The iconic photographs at the Museum include Gandhi breaking his fast and later visiting the Mehrauli shrine in Delhi.

A day before Gandhi’s assassination, Cartier-Bresson showed Gandhi some of his photos including one of a hearse and Gandhi asked “What is that?” Cartier-Bresson explained what the function of a hearse was in Western culture. Gandhi is said to have replied, “Death, death, death.” Almost foreboding what was to come for him the next day.

On the night of the Mahatma’s assassination, Cartier-Bresson captured Jawaharlal Nehru announcing to the world: “The great light is extinguished.”  


Cartier-Bresson’s photograph of Brij Kishen, Gandhi’s close associate grieving beside the funeral pyre while Gandhi’s doctor tries to quieten the large crowd has an emotional appeal.

The exhibition has images of trees full of people who have clambered up to get a better view of the funeral procession, mourners for whom the death of the Mahatma was worse than a family member dying.

Henri Cartier-Bresson and his small Leica camera captured the mood of the nation post the Mahatma’s death, allowing us a glimpse of history, 70 years later.  

Among other historical images at the exhibition is one of Jawaharlal Nehru standing with the Mountbattens in front of the Government House in Delhi.

Cartier-Bresson was adamant that his photographs be shown in full frame, without being cropped. “He was so combative about this that he had his photos printed with a black border arou-nd each of the photographs, depicting the full frame of the photo,” says Samuels pointing out the black borders around the photos on display at the exhibition.

Not Just Gandhi
Besides the photographs related to the Mahatma, there are several other photos at the exhibition that encapsulate life in India in its first few years of Independence. From sarees drying in the wind to refugees exercising in make shift camps, from the outstret-ched hands of a beggar to a maharani clasping a necklace on a maharaja, Cartier-Bresson captured it all.

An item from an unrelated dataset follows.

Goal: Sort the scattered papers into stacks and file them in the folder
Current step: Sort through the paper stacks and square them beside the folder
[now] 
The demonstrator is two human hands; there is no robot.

His photo essays depicting Gandhi’s funeral which appeared in Harper’s Bazaar, Life and Illustrated are also displayed.

There are also a couple of letters written by Cartier-Bresson to his family in July and August of 1948 describing his visits to Srinagar and Ladakh. Reading a letter dated 16 July 1948, in which Cartier-Bresson comments on the ongoing conflict between India and Pakistan over Kashmir, one has a sense of déjà vu — the letter could just as well have been written today.  Another fascinating letter is one written by freedom fighter Yusuf Meherally to Cartier-Bresson’s wife, Ratna Mohini, introducing her to artists such as Jamini Roy and art dealer Kekoo Gandhy.  

As India celebrates 70 years of Independence, the photographs clicked by Henri Cartier-Bresson bring alive the anguish, heartbreak and misery of partition and the death of the Mahatma.